I've been working with Nicholas on bug #52074
(https://savannah.gnu.org/bugs/?52074) to implement Matlab-compatible
functions integral2, integral3 which in Octave are wrapper functions which
call down to one of the quadrature routines quad, quadl, quadv, quadgk, or
quadcc.

The default integrator in Octave is quadcc which is a very good all-purpose
quadrature routine in that it can handle discontinuities, singularities,
NaNs, Infinite lower or upper bounds, etc.  It also happens to be written
in C++ so it is faster than quadl, quadv, and quadgk.  However, the
algorithm for quadcc only implements relative tolerance RelTol.  The
calling form is quadcc (f, a, b, reltol).  Because quadcc is not a Matlab
function, there is no requirement to have the same functional interface,
but all of the other routines use quadXX (f, a, b, abstol).  If you want to
swap back and forth between different integrators because of certain
properties of your integrand then this is inconvenient.  It also breaks
good UX conventions which favor consistency.

In addition, by only implementing RelTol there are some integrals which
become pathological.  For example, bug report #46439
(https://savannah.gnu.org/bugs/?func=detailitem&item_id=46349) shows that a
periodic function, integrated over exactly one complete period, can take an
exhaustively long time.  This code:

tic; [q] = dblquad(@(x,y) sin(2 * pi * x ) * sin(2 * pi * y),0,1,0,1, [],
'quadcc'); toc

takes 35 seconds, versus .163 seconds for quadgk.

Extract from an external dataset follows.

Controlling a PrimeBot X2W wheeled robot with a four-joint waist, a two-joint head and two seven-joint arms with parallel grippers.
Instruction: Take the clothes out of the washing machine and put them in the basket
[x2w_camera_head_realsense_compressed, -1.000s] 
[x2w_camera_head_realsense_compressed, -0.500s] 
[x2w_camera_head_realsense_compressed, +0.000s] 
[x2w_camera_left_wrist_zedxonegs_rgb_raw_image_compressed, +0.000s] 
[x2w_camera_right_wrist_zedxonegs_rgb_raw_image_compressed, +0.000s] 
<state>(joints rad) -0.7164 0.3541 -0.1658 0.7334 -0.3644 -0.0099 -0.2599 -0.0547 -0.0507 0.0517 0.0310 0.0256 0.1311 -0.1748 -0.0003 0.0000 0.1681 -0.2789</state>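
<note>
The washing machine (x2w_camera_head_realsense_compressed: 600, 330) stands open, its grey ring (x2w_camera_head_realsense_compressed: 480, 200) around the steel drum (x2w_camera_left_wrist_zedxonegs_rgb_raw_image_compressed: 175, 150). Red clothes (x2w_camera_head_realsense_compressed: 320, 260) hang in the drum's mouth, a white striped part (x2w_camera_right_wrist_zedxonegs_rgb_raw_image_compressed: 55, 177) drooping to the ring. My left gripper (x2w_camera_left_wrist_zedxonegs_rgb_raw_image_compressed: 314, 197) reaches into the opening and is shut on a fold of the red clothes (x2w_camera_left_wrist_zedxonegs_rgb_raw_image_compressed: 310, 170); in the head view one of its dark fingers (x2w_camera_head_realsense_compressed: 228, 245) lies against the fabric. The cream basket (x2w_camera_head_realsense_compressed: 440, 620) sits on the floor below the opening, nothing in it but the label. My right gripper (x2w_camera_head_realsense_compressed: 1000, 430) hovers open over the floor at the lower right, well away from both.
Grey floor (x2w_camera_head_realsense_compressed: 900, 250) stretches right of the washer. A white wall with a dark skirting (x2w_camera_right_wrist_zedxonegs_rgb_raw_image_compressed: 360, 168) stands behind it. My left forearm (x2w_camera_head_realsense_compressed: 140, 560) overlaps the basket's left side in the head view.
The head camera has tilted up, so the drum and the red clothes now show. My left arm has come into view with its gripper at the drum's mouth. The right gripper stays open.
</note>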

It wasn't hard, so I made a patch to implement both absolute and relative
tolerance.  Now, the double integral above completes in .013 seconds or 12X
faster than quadgk.  I wanted to have access to both tolerances for the
algorithm so I did this

+The optional argument @var{tol} is a 1- or 2-element vector that specifies the
+desired accuracy of the result.  The first element of the vector is the
desired
+absolute tolerance, and the second element is the desired relative tolerance.
+To choose a relative test only, set the absolute tolerance to zero.  To choose
+an absolute test only, set the relative tolerance to zero.  The default
+absolute tolerance is 0 and the default relative tolerance is @math{1e^{-6}}.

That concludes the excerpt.